* TASK TO COMPLETE: Below is a listing. Set down exactly the lines from the one containing "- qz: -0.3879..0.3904" through the one containing "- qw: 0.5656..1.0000", both ends included, and leave out the rest.

* EXCERPTED RECORDS:
*** Block opens ***

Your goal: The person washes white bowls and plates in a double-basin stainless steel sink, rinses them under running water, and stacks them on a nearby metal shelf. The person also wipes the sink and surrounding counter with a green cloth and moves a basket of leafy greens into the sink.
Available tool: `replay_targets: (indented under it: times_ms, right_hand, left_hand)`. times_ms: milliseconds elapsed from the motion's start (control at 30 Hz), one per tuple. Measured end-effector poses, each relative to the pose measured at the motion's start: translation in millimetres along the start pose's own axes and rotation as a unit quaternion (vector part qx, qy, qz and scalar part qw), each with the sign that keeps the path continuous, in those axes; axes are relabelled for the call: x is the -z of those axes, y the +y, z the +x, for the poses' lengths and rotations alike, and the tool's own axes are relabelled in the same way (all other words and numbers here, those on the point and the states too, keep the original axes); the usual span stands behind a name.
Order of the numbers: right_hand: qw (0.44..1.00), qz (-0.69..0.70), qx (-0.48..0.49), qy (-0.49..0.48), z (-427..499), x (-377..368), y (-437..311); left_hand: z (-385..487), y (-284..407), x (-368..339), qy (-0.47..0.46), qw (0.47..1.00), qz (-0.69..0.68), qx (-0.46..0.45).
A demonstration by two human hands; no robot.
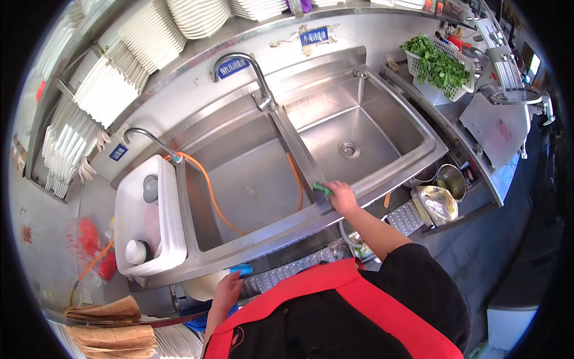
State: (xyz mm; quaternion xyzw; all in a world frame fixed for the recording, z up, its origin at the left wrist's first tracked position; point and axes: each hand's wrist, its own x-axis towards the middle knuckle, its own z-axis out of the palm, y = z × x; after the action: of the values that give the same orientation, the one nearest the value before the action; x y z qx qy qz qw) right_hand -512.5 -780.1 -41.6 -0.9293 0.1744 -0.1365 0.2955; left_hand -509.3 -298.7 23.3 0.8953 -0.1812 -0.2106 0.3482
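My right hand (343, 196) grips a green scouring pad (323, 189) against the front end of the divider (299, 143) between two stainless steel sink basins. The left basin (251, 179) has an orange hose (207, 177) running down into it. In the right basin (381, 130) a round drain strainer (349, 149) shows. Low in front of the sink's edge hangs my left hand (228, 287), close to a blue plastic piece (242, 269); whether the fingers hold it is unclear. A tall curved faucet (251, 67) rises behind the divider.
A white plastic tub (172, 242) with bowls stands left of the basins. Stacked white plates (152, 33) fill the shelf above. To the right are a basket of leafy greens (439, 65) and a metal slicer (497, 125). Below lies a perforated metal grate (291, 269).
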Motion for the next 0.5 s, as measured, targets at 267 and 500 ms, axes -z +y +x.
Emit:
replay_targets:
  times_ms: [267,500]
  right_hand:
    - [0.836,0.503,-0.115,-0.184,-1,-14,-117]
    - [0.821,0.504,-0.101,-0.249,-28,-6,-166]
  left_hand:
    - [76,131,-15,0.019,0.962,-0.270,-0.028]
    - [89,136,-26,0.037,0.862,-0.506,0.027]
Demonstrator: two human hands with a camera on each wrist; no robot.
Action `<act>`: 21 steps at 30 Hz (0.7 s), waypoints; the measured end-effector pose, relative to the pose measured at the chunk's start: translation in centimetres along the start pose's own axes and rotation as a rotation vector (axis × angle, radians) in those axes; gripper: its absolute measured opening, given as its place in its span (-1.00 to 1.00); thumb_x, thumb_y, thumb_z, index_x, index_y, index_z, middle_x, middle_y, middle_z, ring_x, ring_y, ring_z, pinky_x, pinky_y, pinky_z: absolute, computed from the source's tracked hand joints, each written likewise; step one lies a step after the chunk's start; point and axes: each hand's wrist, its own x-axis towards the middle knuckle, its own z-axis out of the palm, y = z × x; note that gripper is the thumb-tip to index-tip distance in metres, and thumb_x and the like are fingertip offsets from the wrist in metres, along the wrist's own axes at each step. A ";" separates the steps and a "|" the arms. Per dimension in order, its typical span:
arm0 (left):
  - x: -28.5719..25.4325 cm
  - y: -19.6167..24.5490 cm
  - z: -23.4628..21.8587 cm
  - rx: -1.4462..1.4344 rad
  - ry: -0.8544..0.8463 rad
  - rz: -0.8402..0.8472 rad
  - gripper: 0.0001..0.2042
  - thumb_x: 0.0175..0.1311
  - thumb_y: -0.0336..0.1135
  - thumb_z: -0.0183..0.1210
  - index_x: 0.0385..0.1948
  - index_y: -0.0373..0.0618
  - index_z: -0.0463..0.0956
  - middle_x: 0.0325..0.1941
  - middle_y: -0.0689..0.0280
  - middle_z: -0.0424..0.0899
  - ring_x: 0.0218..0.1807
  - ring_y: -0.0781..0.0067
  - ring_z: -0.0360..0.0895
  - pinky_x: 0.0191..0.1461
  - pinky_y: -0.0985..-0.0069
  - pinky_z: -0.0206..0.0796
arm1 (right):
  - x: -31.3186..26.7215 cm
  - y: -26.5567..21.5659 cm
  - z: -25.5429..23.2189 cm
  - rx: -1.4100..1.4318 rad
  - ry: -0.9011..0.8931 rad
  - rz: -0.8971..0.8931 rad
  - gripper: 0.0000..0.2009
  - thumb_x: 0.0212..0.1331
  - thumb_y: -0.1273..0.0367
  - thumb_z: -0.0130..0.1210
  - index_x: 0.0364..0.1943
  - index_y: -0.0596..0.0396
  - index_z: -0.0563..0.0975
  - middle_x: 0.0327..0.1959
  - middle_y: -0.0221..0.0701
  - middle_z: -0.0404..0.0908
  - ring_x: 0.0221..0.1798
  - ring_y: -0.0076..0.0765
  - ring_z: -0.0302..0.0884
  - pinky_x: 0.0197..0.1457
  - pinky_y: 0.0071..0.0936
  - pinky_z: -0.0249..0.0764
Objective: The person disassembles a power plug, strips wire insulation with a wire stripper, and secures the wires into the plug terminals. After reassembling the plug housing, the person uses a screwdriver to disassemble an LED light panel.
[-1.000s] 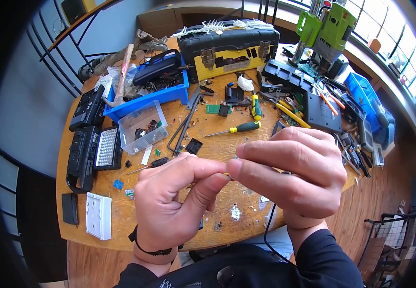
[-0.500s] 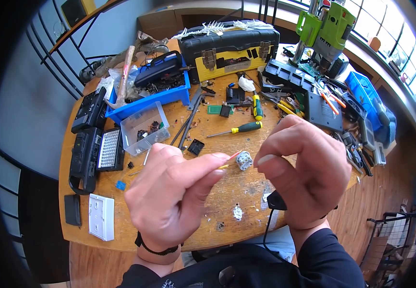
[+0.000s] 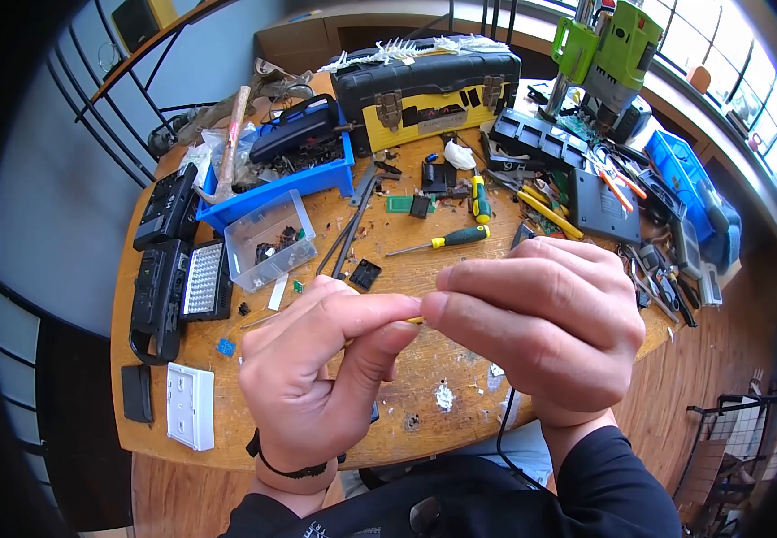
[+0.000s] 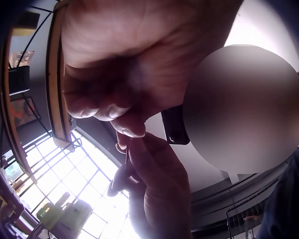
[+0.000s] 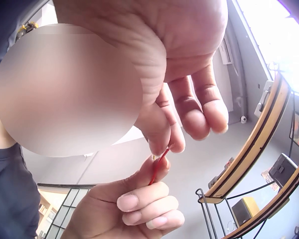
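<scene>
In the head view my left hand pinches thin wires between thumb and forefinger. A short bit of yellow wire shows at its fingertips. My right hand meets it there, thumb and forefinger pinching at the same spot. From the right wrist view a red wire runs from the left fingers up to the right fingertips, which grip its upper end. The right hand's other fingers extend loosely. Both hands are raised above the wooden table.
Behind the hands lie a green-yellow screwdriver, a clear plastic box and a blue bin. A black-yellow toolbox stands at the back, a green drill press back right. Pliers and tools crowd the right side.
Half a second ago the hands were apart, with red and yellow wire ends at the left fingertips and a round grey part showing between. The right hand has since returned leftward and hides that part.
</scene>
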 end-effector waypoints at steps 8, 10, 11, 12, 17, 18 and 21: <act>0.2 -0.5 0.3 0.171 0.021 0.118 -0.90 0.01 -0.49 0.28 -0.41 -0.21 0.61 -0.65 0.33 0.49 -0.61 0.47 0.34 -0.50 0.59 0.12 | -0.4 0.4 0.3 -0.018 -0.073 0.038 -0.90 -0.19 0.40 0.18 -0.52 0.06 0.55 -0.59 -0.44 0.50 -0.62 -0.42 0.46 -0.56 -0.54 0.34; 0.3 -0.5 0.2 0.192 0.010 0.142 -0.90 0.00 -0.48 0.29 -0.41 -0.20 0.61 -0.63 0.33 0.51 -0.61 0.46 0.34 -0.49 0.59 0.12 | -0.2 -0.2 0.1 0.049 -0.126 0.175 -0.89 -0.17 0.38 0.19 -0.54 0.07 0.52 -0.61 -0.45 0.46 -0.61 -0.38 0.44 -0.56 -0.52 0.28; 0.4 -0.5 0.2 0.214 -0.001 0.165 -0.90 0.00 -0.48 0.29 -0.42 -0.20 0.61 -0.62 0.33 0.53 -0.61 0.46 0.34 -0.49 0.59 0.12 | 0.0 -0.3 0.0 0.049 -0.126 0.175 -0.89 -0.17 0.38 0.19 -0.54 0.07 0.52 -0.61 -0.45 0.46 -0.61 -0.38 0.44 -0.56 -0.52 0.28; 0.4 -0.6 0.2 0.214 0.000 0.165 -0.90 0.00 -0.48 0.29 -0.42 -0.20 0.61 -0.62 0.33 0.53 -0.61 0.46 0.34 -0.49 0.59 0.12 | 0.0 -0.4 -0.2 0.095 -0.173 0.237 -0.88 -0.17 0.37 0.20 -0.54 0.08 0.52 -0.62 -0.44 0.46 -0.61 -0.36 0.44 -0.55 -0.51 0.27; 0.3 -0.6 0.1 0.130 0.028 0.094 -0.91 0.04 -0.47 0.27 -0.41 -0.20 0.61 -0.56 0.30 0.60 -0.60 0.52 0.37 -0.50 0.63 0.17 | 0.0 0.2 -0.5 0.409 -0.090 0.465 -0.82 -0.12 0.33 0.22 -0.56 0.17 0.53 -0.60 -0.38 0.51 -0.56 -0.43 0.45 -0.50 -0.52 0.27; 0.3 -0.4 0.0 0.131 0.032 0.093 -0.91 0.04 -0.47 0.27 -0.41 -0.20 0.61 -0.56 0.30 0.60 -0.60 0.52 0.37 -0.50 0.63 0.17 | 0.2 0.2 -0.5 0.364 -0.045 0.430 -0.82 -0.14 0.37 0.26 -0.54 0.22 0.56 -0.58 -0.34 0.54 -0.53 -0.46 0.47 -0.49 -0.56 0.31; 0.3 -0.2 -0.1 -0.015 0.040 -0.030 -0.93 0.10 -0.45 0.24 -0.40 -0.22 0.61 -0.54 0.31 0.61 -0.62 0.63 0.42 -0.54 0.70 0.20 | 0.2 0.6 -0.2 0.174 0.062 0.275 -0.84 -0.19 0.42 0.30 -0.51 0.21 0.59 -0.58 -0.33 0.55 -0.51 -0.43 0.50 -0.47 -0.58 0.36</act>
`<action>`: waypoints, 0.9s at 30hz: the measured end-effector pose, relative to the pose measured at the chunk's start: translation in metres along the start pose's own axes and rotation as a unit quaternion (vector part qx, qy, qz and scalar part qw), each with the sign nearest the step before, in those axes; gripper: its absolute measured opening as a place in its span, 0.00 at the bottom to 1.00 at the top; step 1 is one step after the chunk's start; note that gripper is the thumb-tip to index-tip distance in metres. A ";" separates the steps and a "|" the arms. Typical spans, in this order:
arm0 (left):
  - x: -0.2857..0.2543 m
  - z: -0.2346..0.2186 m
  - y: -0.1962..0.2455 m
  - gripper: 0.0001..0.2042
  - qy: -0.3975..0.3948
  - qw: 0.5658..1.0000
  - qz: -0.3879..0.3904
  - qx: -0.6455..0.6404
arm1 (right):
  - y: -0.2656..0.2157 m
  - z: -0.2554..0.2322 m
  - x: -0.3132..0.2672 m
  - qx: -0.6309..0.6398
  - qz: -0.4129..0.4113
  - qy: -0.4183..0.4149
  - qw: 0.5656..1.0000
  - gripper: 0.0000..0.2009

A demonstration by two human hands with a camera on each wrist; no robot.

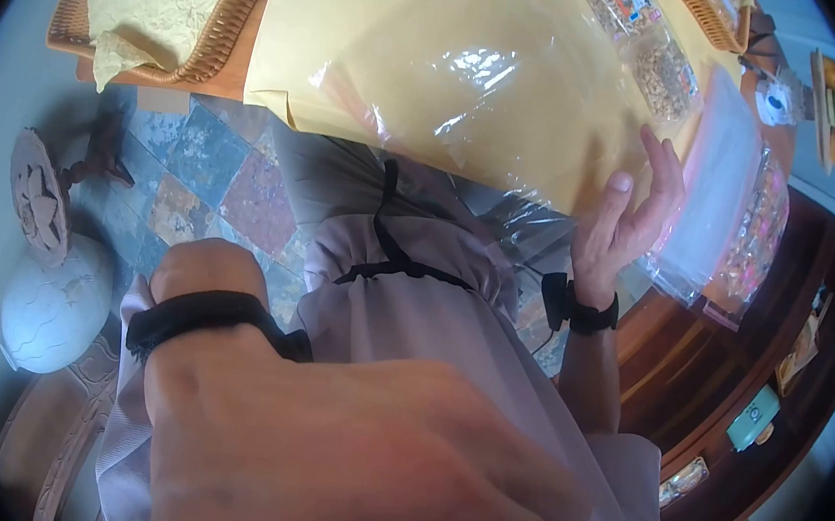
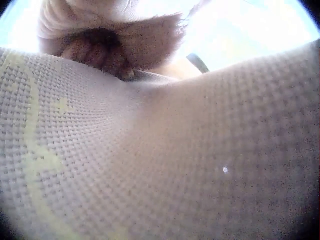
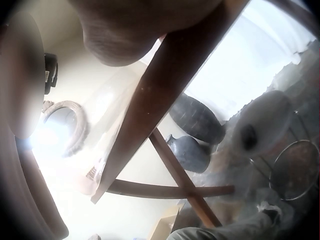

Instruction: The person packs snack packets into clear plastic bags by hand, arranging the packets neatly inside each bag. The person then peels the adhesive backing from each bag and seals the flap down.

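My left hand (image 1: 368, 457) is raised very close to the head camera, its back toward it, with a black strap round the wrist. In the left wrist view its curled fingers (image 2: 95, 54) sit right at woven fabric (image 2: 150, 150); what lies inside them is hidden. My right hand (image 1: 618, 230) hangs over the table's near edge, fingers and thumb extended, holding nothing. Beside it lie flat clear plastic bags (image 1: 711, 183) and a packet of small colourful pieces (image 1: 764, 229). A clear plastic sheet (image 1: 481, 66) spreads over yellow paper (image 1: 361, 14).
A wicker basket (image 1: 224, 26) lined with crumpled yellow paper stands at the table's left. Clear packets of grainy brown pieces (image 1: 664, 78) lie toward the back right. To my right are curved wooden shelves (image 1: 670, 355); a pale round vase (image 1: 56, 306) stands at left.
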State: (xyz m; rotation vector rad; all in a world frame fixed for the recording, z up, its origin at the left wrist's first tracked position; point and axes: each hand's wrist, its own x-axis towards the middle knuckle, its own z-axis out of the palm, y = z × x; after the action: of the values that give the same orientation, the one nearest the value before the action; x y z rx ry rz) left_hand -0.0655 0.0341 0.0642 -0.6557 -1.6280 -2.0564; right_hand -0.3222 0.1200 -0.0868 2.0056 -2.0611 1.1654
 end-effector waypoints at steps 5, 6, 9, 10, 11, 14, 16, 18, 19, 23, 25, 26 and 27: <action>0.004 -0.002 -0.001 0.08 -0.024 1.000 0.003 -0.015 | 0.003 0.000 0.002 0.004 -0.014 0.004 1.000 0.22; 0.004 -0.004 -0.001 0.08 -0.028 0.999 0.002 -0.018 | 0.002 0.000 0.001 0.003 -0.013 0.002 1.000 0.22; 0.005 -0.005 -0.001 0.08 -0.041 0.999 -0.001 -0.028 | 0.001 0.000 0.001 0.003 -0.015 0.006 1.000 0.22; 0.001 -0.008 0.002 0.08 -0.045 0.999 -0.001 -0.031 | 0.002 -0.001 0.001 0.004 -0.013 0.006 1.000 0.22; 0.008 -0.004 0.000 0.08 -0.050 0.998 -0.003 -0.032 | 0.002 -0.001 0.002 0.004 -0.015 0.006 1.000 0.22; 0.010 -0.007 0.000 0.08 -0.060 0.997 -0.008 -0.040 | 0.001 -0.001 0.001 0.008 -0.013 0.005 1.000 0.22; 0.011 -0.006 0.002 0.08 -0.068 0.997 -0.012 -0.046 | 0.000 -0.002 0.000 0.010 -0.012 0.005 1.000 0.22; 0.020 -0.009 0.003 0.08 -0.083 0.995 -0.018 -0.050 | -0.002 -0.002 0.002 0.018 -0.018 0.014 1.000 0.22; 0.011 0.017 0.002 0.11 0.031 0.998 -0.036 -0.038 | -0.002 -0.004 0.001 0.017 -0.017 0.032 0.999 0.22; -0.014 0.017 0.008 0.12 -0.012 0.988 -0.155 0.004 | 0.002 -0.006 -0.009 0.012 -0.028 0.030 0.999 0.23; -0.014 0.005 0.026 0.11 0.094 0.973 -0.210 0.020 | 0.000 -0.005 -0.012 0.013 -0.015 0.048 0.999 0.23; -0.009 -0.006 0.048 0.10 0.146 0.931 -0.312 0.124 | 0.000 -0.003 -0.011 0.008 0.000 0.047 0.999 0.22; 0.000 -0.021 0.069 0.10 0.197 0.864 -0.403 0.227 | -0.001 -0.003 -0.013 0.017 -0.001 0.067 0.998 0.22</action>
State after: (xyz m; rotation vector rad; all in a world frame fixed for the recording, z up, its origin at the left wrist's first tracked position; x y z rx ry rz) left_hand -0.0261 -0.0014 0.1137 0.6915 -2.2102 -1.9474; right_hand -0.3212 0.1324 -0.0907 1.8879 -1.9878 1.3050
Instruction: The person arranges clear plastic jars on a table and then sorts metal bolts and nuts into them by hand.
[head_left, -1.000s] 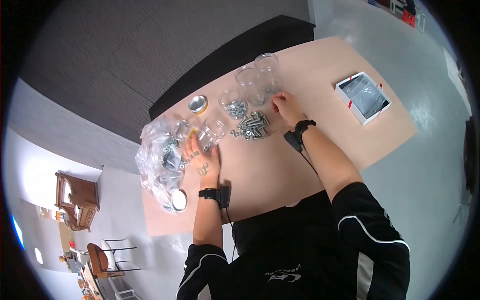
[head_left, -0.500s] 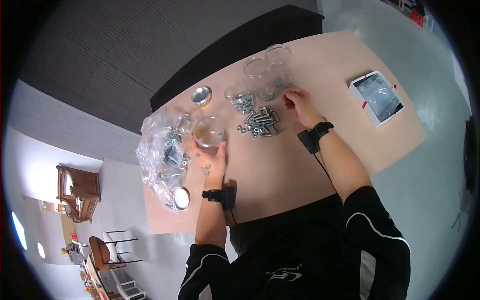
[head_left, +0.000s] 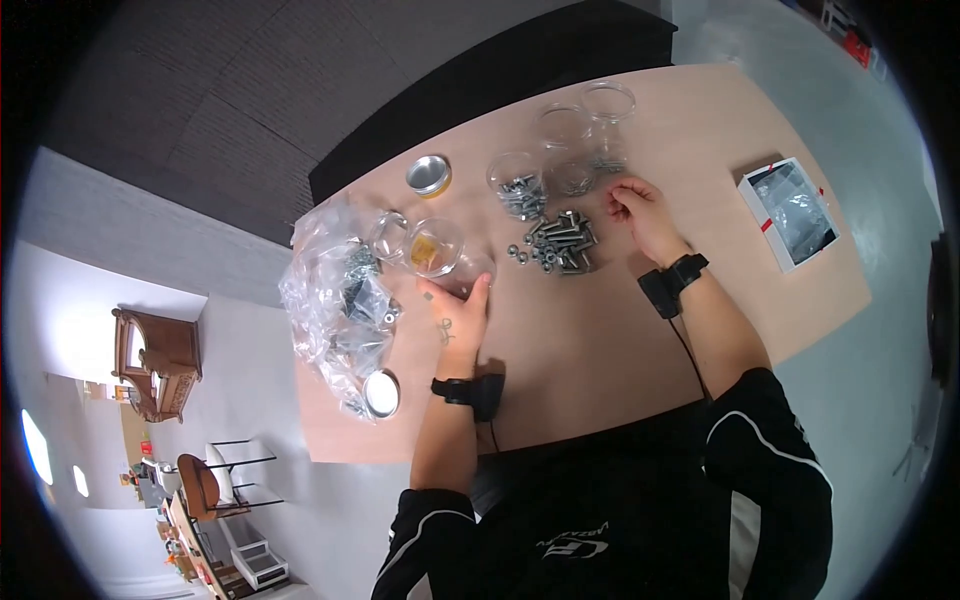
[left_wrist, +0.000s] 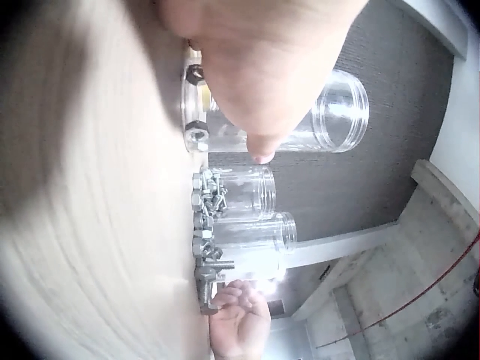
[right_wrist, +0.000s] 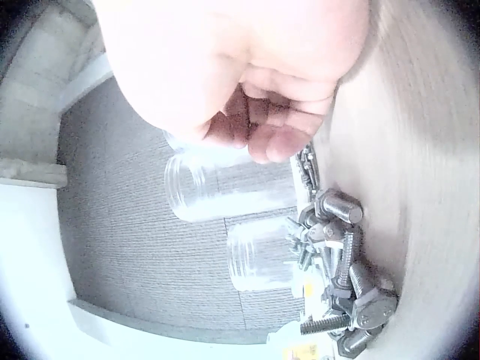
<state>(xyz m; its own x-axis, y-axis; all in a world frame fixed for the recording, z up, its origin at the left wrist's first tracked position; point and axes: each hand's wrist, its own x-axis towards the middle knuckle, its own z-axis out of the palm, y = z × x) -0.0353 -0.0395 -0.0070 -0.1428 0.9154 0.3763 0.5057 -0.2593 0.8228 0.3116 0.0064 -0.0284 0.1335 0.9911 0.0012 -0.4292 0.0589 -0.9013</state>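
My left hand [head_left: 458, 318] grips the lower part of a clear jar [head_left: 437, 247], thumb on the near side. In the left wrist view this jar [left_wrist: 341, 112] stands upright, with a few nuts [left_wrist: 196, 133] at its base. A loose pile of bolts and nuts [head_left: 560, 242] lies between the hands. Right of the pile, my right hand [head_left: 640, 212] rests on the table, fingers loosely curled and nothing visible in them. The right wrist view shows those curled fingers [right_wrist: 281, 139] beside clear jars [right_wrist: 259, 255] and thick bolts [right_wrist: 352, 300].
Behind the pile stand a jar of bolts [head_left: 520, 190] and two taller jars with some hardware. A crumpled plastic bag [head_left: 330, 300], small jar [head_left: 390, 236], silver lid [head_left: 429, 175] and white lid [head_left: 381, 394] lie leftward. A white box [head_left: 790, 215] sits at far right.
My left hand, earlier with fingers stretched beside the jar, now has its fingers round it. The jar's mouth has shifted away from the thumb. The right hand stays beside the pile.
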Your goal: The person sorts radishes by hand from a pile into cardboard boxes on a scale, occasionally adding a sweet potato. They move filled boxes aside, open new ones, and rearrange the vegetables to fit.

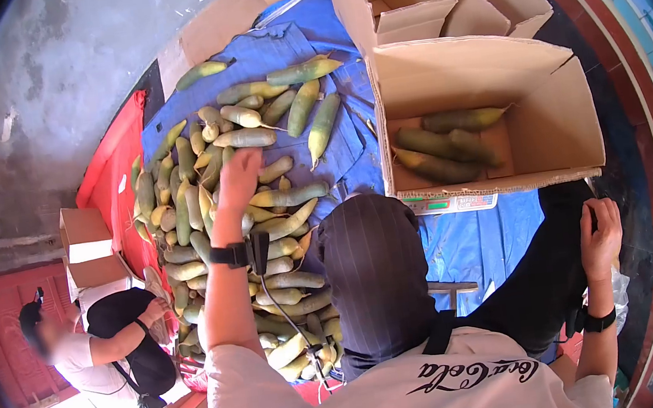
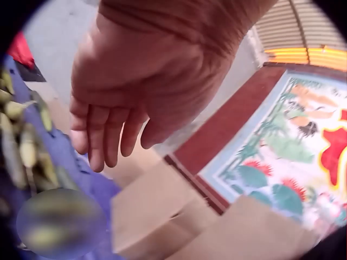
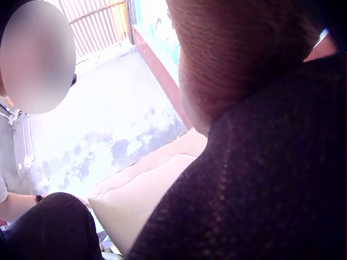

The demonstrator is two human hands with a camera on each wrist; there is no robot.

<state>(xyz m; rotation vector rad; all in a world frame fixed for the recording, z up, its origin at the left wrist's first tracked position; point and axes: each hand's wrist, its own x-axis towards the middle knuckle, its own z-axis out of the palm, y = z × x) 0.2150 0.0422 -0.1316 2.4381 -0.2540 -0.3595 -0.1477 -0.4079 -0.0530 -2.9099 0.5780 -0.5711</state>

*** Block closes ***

* RESULT FOR THIS TASK:
  - qz: -0.3879..0.3904
  - qx: -0.6455..0.6404
arm1 (right):
  - y: -0.2656..0.2157 m
  - z: -0.2554..0.2322 m
  - x: -0.3132..0.2672 m
  - qx: -0.6309..0.6398
  - qz: -0.4129..0.4113
  - qy: -0.4183..0.4149
  - qw: 0.5656..1.0000

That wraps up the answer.